• [WHAT THE TASK ASKS]
Working from the records below, repeat exactly the lines starting at the line that contains "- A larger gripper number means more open" and ending at the line that contains "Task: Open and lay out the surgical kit", inclusive.

___

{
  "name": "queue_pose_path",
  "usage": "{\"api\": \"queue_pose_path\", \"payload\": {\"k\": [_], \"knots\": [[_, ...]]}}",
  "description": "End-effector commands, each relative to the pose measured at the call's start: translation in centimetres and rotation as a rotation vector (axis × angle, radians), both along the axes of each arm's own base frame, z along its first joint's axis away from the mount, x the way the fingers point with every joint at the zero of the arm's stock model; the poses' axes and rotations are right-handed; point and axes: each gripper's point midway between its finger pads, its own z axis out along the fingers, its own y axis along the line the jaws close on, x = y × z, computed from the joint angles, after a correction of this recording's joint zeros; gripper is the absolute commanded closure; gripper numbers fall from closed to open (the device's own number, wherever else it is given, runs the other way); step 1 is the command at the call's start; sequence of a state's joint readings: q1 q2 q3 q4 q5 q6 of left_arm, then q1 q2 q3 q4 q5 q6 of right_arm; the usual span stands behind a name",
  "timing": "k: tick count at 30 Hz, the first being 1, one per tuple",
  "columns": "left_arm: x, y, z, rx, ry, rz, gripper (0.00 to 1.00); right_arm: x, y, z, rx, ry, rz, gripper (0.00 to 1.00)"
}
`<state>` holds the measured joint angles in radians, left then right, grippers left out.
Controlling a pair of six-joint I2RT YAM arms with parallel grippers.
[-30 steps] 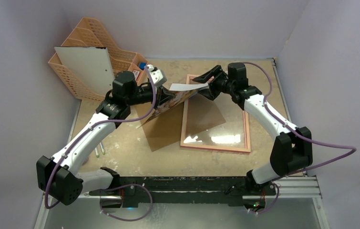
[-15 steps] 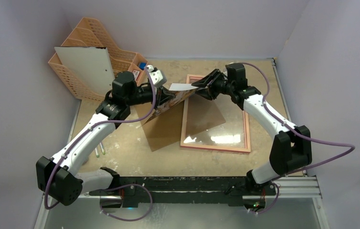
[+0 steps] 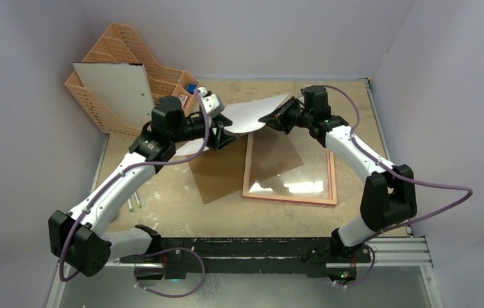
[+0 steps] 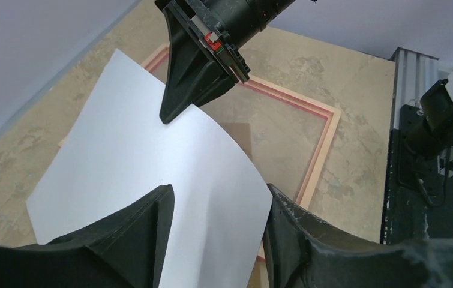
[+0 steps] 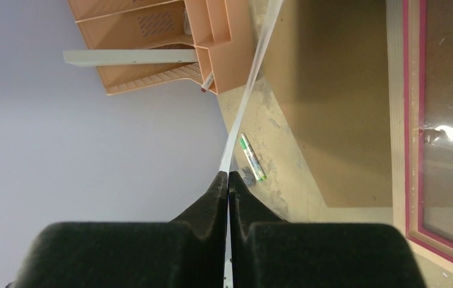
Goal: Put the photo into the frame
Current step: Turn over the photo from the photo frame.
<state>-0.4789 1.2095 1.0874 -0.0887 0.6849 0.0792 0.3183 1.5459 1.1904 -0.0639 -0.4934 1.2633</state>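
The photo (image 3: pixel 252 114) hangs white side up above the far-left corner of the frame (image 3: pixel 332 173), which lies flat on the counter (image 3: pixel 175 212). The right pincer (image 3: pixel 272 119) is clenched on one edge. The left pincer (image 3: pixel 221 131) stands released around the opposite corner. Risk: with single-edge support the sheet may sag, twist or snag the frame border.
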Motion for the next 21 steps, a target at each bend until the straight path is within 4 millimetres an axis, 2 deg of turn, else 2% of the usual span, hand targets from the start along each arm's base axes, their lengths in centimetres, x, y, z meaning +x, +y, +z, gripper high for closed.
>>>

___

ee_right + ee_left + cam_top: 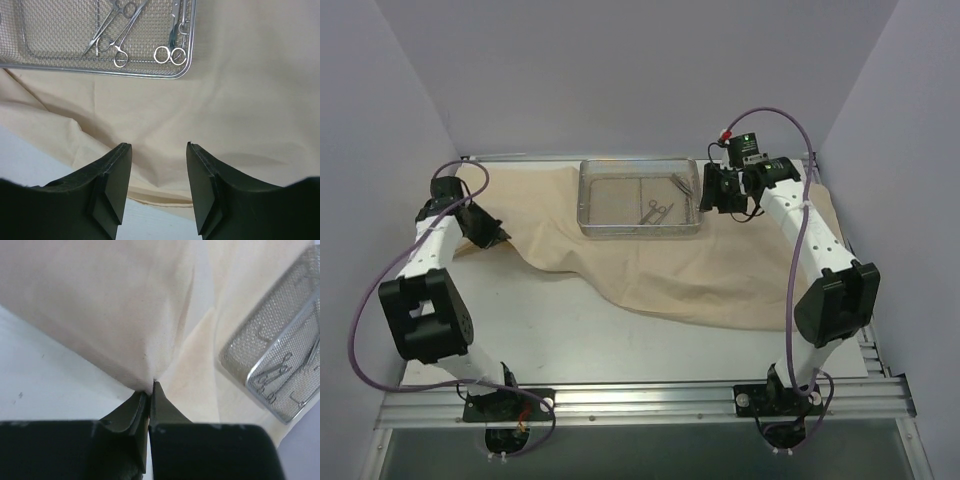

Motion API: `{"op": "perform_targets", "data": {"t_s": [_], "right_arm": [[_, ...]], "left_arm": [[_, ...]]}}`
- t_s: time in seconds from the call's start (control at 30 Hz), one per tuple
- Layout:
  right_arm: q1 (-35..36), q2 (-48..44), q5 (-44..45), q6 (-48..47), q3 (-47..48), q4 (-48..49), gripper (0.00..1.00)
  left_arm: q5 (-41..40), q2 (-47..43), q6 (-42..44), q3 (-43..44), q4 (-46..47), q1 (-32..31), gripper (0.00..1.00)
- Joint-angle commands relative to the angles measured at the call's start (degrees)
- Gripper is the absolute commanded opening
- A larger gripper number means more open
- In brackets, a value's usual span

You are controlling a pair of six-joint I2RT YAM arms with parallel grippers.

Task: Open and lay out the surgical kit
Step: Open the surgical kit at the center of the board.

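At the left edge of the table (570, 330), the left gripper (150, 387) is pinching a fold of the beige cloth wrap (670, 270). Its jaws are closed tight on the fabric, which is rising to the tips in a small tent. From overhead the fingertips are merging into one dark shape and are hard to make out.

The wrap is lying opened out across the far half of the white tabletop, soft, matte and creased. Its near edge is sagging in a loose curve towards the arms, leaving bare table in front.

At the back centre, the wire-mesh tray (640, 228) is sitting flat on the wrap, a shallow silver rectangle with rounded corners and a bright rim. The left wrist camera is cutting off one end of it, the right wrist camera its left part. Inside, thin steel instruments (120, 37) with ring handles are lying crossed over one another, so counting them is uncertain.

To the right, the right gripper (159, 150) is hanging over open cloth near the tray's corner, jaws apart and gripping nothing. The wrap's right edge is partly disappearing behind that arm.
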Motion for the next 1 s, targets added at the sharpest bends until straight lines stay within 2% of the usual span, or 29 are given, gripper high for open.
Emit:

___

• [TASK SOLUTION]
- A larger gripper number means more open
- In brackets, a value's usual span

You are controlling a pair of six-joint I2RT YAM arms with parallel grippers.

Task: Open and lay out the surgical kit

No further answer will be given.